Iedereen wilt het wel, een lekker, gezond bruin kleurtje in de zomer. We trekken dan ook massaal naar het strand om dat te krijgen. Ik doe dat ook met mijn vrienden. Na een weekje strand bekijk ik trots het resultaat, totdat ik naar mijn vrienden kijk. Waarom zijn zij na diezelfde week strand toch zoveel bruiner dan ik? Ik heb toch zeker net zoveel, als niet meer in de zon gelegen. Hoe komt het toch dat niet iedereen even snel bruin wordt?

De huid

Om dit te begrijpen is het belangrijk wat over de samenstelling van de huid te weten.
De menselijke huid is samengesteld uit twee lagen. De bovenste laag wordt ook wel de opperhuid (epidermis) genoemd en de onderste laag de lederhuid (dermis). De opperhuid bestaat zelf dan ook weer uit 5 verschillende lagen.
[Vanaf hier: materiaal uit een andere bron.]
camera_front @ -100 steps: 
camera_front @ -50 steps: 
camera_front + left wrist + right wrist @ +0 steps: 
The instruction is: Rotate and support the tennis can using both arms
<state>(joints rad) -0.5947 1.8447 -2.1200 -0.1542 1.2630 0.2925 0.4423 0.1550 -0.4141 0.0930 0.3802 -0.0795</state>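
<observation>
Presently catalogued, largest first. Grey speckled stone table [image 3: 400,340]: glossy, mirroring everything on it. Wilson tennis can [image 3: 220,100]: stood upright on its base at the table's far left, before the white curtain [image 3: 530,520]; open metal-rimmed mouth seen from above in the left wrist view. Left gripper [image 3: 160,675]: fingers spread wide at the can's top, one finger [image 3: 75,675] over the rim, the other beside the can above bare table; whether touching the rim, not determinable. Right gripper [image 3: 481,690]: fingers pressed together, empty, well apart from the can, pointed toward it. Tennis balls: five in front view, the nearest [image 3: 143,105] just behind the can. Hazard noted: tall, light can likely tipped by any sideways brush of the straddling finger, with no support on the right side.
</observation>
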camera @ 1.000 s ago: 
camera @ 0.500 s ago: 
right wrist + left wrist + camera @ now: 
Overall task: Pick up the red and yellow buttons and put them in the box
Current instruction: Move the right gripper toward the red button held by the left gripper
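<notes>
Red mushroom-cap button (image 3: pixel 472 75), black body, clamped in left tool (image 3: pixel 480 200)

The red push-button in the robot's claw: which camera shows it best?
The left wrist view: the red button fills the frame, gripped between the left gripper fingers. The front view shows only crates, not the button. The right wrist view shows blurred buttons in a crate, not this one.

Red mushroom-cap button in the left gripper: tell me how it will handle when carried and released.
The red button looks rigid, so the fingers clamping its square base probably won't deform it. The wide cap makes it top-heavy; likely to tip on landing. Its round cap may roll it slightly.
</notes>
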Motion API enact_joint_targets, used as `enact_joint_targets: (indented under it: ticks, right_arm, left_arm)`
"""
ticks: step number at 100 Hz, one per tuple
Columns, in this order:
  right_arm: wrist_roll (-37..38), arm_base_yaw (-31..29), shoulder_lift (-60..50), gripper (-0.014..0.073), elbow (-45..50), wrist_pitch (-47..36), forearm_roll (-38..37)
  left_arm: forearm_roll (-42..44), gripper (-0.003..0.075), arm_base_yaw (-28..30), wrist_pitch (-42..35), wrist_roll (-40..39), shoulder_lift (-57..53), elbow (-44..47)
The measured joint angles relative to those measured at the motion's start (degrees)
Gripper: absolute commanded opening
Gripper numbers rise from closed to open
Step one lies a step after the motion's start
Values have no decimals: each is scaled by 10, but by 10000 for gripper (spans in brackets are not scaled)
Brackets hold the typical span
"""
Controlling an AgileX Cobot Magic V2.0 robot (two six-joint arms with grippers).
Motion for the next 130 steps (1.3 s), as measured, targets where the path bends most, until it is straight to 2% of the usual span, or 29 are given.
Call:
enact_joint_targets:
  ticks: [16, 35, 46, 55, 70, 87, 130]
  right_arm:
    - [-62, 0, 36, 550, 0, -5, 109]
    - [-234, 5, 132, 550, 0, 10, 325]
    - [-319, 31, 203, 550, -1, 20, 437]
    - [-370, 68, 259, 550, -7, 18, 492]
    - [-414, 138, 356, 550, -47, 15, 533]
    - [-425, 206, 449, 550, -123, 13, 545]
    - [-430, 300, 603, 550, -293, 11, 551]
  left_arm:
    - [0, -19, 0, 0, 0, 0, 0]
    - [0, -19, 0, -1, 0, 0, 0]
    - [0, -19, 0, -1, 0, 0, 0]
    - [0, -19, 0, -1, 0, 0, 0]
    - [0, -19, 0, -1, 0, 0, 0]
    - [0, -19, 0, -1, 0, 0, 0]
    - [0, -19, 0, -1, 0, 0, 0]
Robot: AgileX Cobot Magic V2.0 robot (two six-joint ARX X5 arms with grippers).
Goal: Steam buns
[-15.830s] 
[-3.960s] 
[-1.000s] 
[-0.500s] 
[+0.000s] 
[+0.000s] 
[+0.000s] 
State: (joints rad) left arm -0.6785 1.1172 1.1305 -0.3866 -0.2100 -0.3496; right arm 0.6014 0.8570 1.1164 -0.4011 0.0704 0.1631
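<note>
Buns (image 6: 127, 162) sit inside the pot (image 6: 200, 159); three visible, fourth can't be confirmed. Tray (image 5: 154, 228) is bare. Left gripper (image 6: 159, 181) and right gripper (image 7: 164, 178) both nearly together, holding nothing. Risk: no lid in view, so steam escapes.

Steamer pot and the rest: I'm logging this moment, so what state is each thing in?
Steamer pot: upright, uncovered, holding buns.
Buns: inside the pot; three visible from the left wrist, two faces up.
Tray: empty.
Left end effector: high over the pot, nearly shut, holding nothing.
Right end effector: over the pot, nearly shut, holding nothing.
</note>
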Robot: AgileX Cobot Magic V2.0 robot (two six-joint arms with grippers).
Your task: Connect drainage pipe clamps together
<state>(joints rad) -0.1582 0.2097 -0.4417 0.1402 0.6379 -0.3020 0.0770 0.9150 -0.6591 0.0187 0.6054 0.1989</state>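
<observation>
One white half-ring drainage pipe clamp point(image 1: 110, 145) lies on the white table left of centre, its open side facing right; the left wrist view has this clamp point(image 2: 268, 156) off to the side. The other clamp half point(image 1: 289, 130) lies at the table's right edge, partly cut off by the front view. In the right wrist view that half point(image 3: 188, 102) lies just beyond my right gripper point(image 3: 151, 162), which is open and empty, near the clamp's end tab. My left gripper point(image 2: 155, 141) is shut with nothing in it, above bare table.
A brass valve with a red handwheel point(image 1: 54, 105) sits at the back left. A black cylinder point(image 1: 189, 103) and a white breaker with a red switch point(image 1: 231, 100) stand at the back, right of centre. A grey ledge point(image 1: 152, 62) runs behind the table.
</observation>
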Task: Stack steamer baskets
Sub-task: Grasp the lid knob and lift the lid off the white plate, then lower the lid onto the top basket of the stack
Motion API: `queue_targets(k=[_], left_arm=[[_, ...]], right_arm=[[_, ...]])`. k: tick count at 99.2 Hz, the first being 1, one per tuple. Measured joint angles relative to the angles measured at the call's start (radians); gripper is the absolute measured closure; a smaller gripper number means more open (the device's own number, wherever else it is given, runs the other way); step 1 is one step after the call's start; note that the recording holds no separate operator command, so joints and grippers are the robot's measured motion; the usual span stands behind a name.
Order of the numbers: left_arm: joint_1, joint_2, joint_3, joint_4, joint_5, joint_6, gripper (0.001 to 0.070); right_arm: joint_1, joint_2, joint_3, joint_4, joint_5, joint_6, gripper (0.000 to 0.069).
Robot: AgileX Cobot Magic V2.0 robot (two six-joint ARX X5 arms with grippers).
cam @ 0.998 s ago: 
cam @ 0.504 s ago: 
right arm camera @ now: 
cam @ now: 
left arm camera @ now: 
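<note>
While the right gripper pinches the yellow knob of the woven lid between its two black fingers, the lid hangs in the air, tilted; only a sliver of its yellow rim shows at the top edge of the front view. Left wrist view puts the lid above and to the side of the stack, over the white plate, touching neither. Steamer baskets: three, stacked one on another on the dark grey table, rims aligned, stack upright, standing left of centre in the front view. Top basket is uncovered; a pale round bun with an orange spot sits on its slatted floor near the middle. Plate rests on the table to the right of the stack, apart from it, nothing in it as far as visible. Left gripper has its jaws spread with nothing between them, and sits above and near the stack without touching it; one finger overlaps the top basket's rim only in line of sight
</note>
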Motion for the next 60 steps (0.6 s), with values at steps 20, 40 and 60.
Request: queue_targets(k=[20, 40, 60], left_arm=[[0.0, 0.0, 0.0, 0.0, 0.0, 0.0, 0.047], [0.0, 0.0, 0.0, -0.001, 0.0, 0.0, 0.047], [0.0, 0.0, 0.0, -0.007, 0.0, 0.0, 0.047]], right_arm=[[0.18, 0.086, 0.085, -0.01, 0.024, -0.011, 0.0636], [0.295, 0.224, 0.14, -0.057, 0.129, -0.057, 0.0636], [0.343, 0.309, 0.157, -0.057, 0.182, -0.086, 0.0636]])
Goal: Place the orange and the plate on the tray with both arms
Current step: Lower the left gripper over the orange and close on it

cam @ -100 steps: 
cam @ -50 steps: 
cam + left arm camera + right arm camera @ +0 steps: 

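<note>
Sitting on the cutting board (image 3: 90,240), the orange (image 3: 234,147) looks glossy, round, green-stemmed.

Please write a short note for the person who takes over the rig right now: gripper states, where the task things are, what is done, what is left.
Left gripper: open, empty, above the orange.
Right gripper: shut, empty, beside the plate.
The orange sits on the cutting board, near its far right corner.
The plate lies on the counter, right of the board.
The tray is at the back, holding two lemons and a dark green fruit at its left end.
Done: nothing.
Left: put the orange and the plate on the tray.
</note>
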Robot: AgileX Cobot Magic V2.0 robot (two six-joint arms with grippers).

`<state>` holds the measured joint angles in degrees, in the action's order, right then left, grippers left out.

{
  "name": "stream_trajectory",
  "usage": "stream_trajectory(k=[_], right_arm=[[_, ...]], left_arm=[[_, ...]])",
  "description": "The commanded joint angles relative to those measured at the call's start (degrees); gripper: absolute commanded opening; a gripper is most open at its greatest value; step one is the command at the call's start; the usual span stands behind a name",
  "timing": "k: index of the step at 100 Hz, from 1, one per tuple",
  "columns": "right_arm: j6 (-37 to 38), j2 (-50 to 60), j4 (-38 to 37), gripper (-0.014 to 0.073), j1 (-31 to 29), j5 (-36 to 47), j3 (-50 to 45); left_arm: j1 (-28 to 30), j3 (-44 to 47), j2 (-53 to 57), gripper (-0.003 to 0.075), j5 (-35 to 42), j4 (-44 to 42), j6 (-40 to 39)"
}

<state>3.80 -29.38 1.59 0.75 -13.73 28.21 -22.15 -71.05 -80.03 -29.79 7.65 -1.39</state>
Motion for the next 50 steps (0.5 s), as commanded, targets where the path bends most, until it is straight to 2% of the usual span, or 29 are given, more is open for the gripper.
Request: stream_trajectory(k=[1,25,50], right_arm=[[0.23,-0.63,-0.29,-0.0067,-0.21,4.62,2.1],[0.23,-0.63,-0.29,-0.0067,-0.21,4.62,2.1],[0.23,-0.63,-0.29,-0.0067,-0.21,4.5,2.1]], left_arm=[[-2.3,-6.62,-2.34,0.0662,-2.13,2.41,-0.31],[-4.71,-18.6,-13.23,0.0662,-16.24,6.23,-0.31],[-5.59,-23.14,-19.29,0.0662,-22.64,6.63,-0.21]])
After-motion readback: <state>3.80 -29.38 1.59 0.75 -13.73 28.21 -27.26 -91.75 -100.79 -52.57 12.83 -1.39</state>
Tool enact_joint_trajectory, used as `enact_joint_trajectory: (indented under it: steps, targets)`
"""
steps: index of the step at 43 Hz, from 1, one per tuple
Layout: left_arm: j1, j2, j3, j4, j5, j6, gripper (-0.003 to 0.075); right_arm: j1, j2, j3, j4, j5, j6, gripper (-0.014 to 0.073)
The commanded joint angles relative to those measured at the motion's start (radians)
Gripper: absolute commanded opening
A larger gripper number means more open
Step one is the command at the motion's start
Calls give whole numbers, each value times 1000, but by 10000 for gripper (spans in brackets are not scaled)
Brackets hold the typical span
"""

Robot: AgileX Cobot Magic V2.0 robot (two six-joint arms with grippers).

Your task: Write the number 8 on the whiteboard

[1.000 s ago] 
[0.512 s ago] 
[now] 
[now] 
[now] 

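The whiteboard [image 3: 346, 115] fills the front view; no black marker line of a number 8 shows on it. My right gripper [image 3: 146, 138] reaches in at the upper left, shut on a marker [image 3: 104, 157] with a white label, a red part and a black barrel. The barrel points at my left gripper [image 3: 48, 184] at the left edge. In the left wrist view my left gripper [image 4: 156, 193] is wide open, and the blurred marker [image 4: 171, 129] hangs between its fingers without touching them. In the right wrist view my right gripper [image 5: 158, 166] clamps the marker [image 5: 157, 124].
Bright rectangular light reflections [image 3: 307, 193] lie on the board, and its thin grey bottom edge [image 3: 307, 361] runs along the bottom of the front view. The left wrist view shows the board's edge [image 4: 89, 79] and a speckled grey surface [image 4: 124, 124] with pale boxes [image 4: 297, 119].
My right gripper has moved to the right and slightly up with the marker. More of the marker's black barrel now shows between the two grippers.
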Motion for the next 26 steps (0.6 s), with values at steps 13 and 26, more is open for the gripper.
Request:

In de diepste laag van de opperhuid, de laag die het dichtst bij de lederhuid ligt, bevindt zich een bepaald type cellen (melanocyten genaamd) die een grote rol spelen in (het veranderen van) de huidskleur van de mens.

Bruiner worden

Deze diep in de huid gelegen cellen maken bruin pigmentkorrels aan (die melanine worden genoemd). Wanneer deze pigmentkorrels gemaakt zijn, worden ze naar andere cellen in de bovenste laag van de huid getransporteerd.
De pigmentkorrels verzamelen zich aan die kant van de cel, waar de zon op schijnt. De reden hiervan is dat het pigment de DNA in de celkern beschermt tegen de zon. De UV-stralen van de zon kunnen de volgorde van het DNA veranderen, waardoor bepaalde ziektes, zoals kanker, kunnen ontstaan. Het schadelijke effect van de zon wordt verminderd door de pigmentkorrels. Wanneer je vaker blootgesteld wordt aan UV-stralen wordt dan ook meer pigment aangemaakt. Hierdoor wordt je ook bruiner van zonnen.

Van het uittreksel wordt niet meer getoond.